Une reconstitution des faits s’est déroulée ce dimanche à Keur Mbaye Fall. Devant les gendarmes, le suspect a reproduit les gestes qu’il dit avoir accomplis au moment du drame. En parallèle, les enquêteurs s’efforcent de remonter la filière de l’arme. Une réquisition est en cours pour tenter de retrouver le supposé fournisseur, mais le degré de coopération du mis en cause sur ce point apparaît limité, ce qui alimente les interrogations.
Sur le plan familial, le fossé se creuse. Du côté du mari, certains proches évoquent un couple sans histoire, uni et sans tensions visibles. La belle-famille, elle, conteste cette version lisse et réclame la vérité entière sur la relation, ses éventuels conflits et les conditions exactes dans lesquelles la jeune femme a perdu la vie. L’enquête de voisinage, déjà engagée, devra permettre de mieux comprendre l’atmosphère qui régnait dans le foyer et de déterminer si ce drame s’inscrit – ou non – dans un contexte de violences répétées.

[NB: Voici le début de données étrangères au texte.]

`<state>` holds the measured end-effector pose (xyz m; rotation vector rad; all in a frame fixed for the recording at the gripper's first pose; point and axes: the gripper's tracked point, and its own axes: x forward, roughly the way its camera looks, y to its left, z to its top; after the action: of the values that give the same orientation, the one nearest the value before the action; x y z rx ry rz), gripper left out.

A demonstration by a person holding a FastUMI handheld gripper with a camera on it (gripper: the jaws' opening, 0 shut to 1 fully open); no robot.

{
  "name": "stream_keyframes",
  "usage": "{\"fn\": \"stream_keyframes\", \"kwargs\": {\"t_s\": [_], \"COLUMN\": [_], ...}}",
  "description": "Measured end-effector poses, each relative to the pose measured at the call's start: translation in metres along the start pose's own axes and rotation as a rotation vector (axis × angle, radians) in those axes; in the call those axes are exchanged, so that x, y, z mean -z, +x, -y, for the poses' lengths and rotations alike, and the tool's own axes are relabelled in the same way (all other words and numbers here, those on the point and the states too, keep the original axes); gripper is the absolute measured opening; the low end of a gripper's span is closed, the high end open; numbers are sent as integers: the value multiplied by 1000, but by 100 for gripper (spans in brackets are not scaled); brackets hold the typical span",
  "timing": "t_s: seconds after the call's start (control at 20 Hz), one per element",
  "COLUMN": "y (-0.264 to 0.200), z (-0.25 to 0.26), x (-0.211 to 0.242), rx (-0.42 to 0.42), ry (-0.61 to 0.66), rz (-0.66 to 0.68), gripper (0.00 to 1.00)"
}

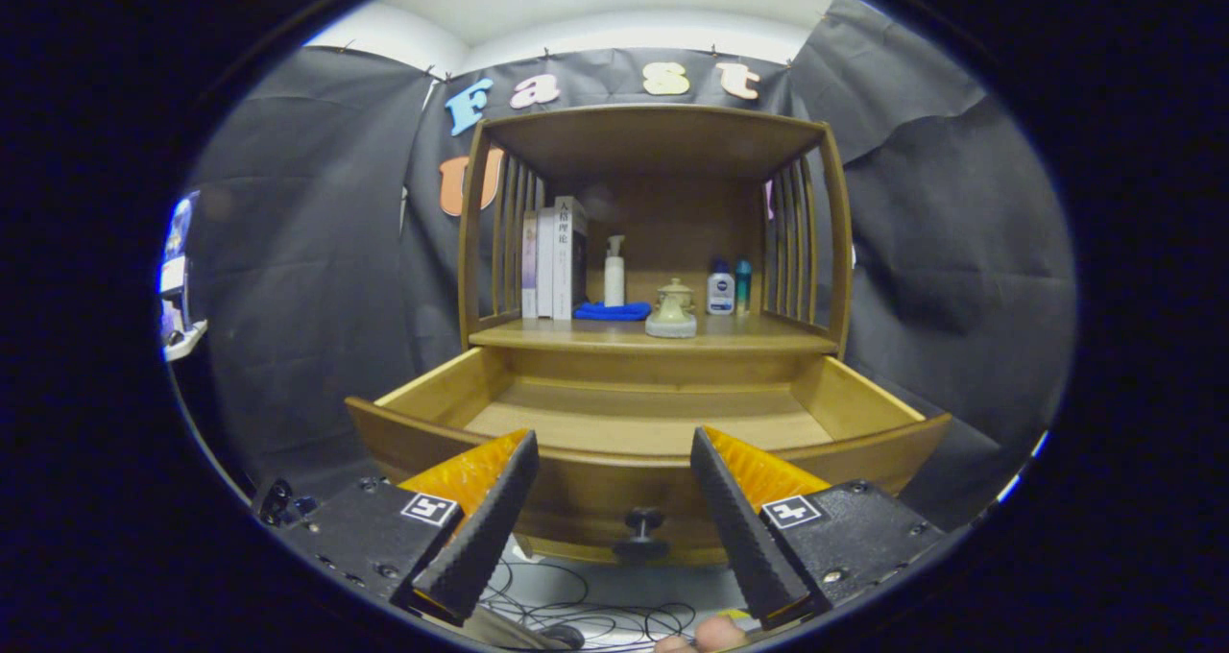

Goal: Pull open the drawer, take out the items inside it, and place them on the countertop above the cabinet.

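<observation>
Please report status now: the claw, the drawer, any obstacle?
Claw open, holding nothing, just before drawer front. Drawer pulled open, visible floor bare. Knob between fingers, untouched. Nothing blocking.

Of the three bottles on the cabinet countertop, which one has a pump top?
The tall white pump bottle behind the blue cloth. The squat white bottle and teal bottle have plain caps. The gripper is open.

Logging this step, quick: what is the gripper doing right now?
Gripper: open, holding nothing; fingers spread in front of the pulled-out drawer, with its knob between them, untouched.
</observation>
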<state>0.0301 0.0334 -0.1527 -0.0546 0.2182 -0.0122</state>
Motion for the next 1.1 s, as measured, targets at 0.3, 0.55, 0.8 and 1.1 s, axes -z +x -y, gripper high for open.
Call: {"fn": "stream_keyframes", "kwargs": {"t_s": [0.3, 0.55, 0.8, 1.1], "y": [4, 18, 32, 37], "z": [12, 29, 31, 33], "x": [51, 69, 79, 82], "rx": [37, 91, 125, 145], "ry": [11, 25, -10, -11], "rz": [-68, -90, -93, -71], "gripper": [100, 100, 100, 100]}}
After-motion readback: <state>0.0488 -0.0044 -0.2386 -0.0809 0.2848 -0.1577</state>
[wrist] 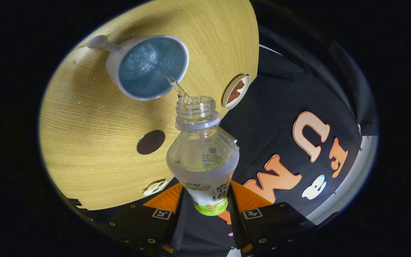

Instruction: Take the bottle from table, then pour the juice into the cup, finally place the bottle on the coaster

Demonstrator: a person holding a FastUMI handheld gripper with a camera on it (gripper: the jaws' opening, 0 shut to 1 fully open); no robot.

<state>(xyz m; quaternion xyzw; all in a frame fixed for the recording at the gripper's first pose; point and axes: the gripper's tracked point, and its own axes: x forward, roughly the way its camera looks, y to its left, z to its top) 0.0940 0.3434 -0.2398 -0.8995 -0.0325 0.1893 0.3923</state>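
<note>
Both fingers of your tool (211, 210) clamp the clear plastic bottle (203, 157) (uncapped), pouring toward the white blue-lined cup (148, 67) at 11 o'clock.

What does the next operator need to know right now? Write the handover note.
Gripper: shut on the bottle, uncapped and tilted toward the cup.
Cup: on the wooden table, just beyond the bottle's mouth, liquid streaming into it.
Coaster: near the table's edge, bare.
Done: bottle taken, pouring under way.
Left: finish pouring, right the bottle, set it on the coaster.
</note>
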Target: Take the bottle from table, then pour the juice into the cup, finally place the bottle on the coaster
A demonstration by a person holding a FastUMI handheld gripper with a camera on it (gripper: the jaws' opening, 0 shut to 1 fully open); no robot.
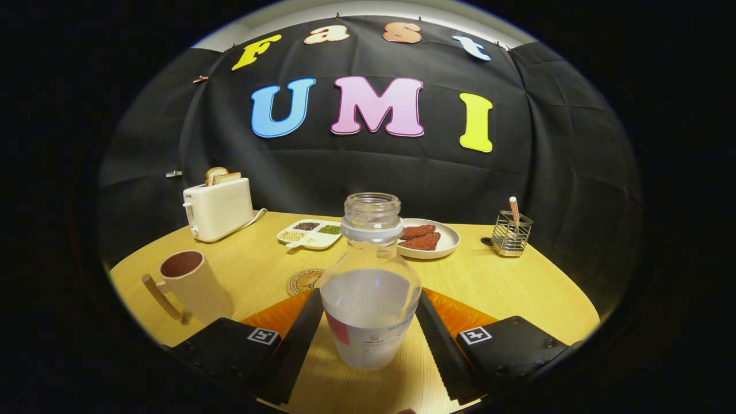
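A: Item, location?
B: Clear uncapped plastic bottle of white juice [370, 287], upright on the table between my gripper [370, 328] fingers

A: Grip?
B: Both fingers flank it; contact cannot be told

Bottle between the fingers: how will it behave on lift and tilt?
The bottle looks like clear, smooth plastic, so it may slip or flex under the fingers flanking it. Roughly half full of pale liquid, so probably moderate weight, sloshing when tilted. It has no cap: a fast tilt would likely spill before reaching the cup.
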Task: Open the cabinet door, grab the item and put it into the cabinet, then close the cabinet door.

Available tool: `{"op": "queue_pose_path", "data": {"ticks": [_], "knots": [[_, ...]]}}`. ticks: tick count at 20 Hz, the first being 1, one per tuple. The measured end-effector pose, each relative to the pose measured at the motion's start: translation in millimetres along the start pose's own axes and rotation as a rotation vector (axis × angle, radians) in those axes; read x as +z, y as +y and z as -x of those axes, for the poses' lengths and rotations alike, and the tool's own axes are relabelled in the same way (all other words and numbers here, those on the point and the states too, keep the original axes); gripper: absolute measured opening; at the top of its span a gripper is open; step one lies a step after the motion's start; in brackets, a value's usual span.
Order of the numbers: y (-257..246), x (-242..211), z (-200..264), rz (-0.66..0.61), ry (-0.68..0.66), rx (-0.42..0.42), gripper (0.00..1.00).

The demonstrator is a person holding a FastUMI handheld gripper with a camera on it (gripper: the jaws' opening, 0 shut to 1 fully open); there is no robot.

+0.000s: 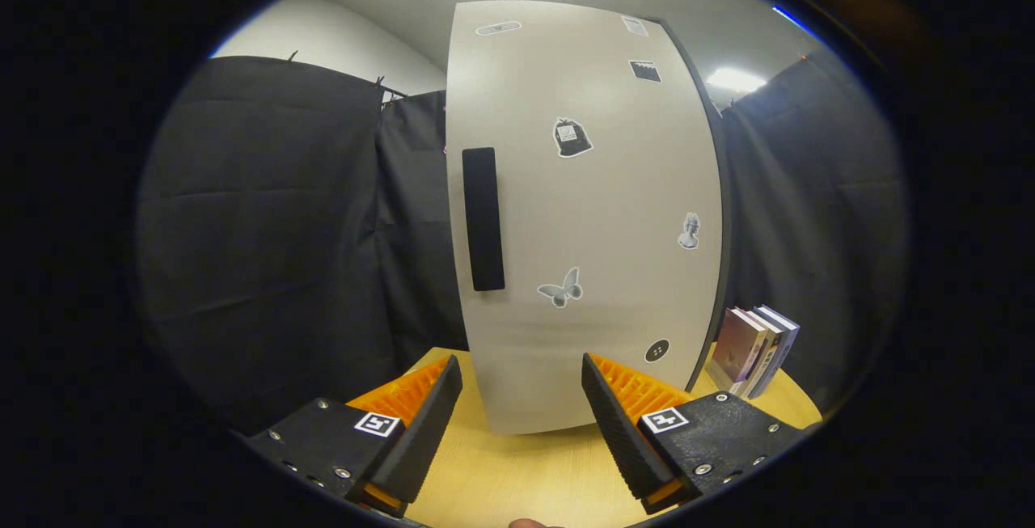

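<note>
Gripper (521,407) spread wide, empty, low over desk (517,471), facing cabinet door (582,221). Door closed; handle (483,219) on its left side. Books (756,350) upright just right of cabinet.

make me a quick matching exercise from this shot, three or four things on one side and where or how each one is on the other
Things:
1. cabinet door
2. handle
3. books
4. gripper

States or places:
A. standing upright on the table, right of the cabinet
B. open, holding nothing
C. shut, with stickers on it
D. dark vertical bar near the door's left edge

Pairs: 1-C, 2-D, 3-A, 4-B
</note>
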State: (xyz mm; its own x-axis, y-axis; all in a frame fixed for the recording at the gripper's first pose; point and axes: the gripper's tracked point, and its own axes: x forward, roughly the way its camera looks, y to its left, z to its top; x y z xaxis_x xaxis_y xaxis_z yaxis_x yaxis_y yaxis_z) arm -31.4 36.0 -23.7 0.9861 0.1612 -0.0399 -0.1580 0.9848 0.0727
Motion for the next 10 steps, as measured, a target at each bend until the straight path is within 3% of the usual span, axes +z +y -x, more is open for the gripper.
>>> {"op": "queue_pose_path", "data": {"ticks": [10], "knots": [[-2.3, 0.6, 0.6, 0.022, -0.011, -0.016, 0.93]]}}
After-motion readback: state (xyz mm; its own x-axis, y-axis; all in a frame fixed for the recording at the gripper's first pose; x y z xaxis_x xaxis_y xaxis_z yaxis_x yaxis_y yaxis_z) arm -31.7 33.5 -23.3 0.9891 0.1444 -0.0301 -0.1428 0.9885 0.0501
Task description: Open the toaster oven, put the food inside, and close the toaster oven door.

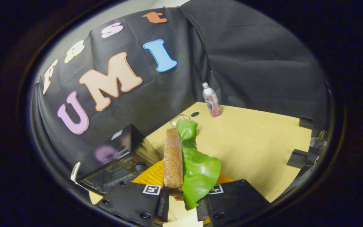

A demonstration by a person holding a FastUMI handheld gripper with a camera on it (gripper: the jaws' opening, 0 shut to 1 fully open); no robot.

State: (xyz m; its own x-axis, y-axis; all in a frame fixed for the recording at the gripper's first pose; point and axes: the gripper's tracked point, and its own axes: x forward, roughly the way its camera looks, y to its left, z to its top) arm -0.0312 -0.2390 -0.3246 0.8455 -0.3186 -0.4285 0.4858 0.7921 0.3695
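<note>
My gripper (183,201) is shut on the food, a slice of brown bread (172,159) with a green lettuce leaf (198,170) pressed against its right side. The food stands on edge between my fingers and is lifted above the table. The black toaster oven (118,157) sits just ahead and to the left of my fingers, seen from above, its glass door (104,179) tilted outward with a pale handle (75,172) at the near end. I cannot tell how far the door stands open.
An orange ribbed plate (151,176) lies under the food, between the oven and my fingers. A small bottle (211,100) stands at the table's (257,142) far corner by the black cloth. Black brackets (299,157) sit at the table's right edge.
</note>
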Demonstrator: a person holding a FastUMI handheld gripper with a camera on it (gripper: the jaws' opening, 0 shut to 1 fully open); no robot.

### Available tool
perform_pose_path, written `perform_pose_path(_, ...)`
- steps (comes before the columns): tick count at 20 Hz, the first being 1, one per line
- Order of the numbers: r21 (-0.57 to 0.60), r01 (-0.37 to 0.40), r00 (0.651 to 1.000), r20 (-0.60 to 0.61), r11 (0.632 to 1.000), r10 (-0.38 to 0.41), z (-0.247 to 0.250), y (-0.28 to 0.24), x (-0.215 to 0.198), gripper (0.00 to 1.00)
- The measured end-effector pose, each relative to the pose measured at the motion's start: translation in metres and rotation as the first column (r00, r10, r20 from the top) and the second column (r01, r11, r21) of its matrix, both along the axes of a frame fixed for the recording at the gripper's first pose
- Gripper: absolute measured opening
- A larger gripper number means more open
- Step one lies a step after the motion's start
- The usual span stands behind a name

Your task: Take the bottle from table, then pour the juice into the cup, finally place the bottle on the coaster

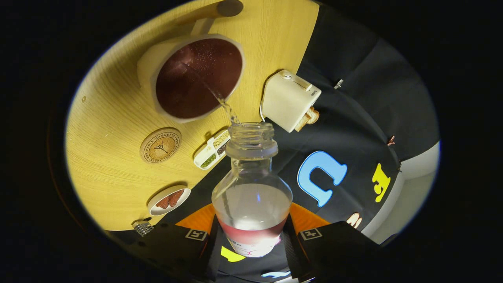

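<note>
- The bottle (251, 184) is clear plastic with a threaded, capless neck and a rounded shoulder; it is clamped between the two fingers of the gripper (251, 239), both pressing on its lower body, and it is tilted toward the cup.
- Clear liquid fills the bottle's lower part, and a label wraps its base, partly cut off behind the fingers.
- A thin stream (220, 98) runs from the bottle's mouth into the cup (196, 74), which stands just beyond the mouth on the table.
- The cup is pale, with a faceted rim and a handle on its far side; its inside looks dark reddish-brown and wet with small drops. How full it is cannot be told.
- The table (114, 118) is light wood with fine grain; its edge runs on a slant behind the bottle's neck.
- The coaster (160, 145) is a round cork disc with printed lettering, lying flat near the cup and apart from it.
- A small white tray (211, 150) with compartments of green, dark and yellowish bits sits at the table's edge, partly hidden by the bottle's neck.
- A small round dish (169, 200) with a brown shape on it lies near the table's edge, close to the left finger.
- A cream box-like device (290, 100) with a knob and a cord sits at the table's edge beside the cup.
- A dark round object (230, 8) lies at the far edge, cut off.
- A small metal item (142, 227) near the dish is too small to make out.
</note>
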State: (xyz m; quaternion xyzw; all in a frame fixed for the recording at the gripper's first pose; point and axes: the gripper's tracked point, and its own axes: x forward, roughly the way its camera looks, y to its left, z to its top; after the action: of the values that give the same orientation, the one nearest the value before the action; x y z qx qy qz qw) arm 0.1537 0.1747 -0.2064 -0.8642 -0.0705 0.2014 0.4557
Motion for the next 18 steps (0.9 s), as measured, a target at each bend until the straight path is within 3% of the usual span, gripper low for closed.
perform_pose_path(18, -0.105, -0.056, 0.998, 0.029, 0.993, 0.059, 0.0024, 0.0077, -0.0014, 0.70)
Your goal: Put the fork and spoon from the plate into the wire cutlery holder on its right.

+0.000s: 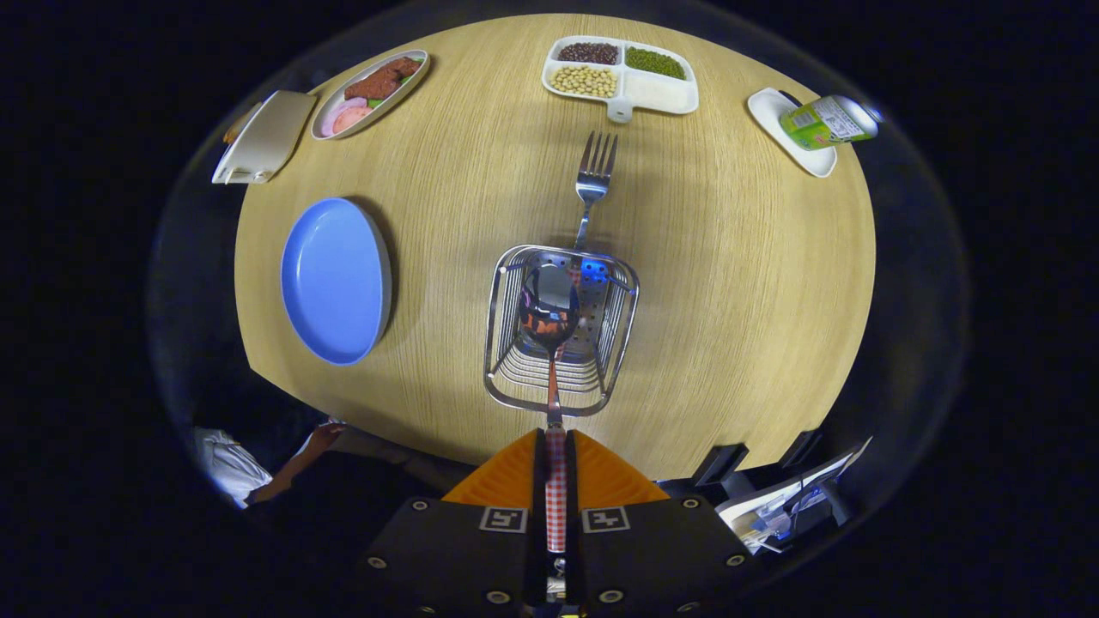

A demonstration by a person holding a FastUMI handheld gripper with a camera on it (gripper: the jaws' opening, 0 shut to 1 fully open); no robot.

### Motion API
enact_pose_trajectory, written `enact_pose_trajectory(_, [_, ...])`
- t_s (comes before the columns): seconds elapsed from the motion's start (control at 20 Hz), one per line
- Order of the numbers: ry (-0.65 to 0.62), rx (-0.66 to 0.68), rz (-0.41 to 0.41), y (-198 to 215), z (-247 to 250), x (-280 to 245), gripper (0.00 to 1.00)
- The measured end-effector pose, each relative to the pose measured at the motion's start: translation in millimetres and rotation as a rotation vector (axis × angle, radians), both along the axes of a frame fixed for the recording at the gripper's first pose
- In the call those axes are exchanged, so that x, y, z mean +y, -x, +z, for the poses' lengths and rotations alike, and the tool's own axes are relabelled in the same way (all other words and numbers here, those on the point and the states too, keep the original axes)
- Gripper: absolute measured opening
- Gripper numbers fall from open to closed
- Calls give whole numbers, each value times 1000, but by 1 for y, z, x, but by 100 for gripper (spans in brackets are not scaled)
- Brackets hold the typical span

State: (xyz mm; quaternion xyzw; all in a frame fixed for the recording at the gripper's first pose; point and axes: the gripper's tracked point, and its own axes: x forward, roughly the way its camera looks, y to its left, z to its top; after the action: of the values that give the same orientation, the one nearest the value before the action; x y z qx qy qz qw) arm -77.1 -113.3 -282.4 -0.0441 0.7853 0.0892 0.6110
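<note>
Spoon: held by its checked handle, which runs back between the two fingers; both fingers of the gripper are clenched on it. Its bowl hangs above the open mouth of the wire holder, at 12 o'clock from the fingertips.

Fork: already standing in the holder, leaning against the far rim, tines up toward 12 o'clock.

Blue plate: bare, at 9 o'clock of the holder, well apart from it.

Table: round, pale wood.

Other items along the far rim of the table: a divided tray of beans at 12 o'clock beyond the fork; an oval dish of food and a pale lidded box toward 10 o'clock; a green can lying on a small white dish toward 2 o'clock.

A person's hand rests at the near table edge, toward 8 o'clock.

Step in hand, by my reading: the second and last piece is going into the holder. The next move calls for lowering the bowl inside the wires, then releasing the handle.
</note>
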Motion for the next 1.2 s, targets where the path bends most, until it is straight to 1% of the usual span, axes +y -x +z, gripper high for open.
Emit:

Sur le plan judiciaire, le mari est pour l’instant poursuivi pour homicide involontaire, détention illégale d’arme et défaut de documents administratifs. La qualification de meurtre n’a pas été retenue à ce stade, mais l’instruction reste ouverte, et les conclusions de l’expertise balistique, des auditions de témoins et de la traque du vendeur de l’arme pourraient peser lourd dans la suite de la procédure. Il appartient désormais à la justice de dire si les éléments disponibles confirment la thèse de l’accident ou orientent vers un acte volontaire, potentiellement requalifiable en féminicide.
Au-delà de ce dossier précis, ce décès s’ajoute à une série d’affaires qui nourrissent un malaise profond dans l’opinion publique. Des femmes tuées par leur conjoint ou ex-conjoint, des violences extrêmes au sein du couple, des menaces ignorées, des plaintes parfois minimisées : pour de nombreuses organisations féministes et de défense des droits humains, il ne s’agit plus de faits divers, mais d’un véritable phénomène de féminicides, encore mal nommé et mal pris en charge institutionnellement.
Ces organisations rappellent qu’un féminicide ne survient presque jamais « de nulle part ». Il est souvent précédé de violences verbales, psychologiques, économiques ou physiques, de contrôles, d’isolement et de menaces. Dans ce contexte, qualifier trop rapidement un drame conjugal d’« accident domestique » comporte un risque : celui d’effacer les rapports de domination et les violences structurelles qui pèsent sur de nombreuses femmes, et d’invisibiliser un continuum de brutalités qui peut conduire à la mort.
L’affaire de Keur Mbaye Fall pose également la question de la circulation des armes à feu en milieu urbain. Comment un pistolet normalement destiné aux Forces de défense et de sécurité se retrouve-t-il entre les mains d’un civil, sans autorisation ni traçabilité claire ? Qui importe, stocke et revend ces armes dans les quartiers populaires ? À défaut de réponses, chaque nouvelle balle tirée dans un foyer devient aussi le symbole d’un système de contrôle défaillant et d’un État qui peine à protéger les plus vulnérables.
Alors que la famille de la victime pleure une fille, une épouse, une sœur, et que la défense du mari plaide l’accident tragique, une conviction s’impose déjà dans le débat public : la sécurité des femmes ne peut plus être reléguée au second plan. Il faudra que cette affaire, quelle qu’en soit l’issue judiciaire, contribue à faire avancer trois chantiers urgents : la prise au sérieux des violences conjugales, le contrôle strict des armes en circulation et la reconnaissance pleine et entière des féminicides comme un problème de société, et non comme une simple succession de drames isolés.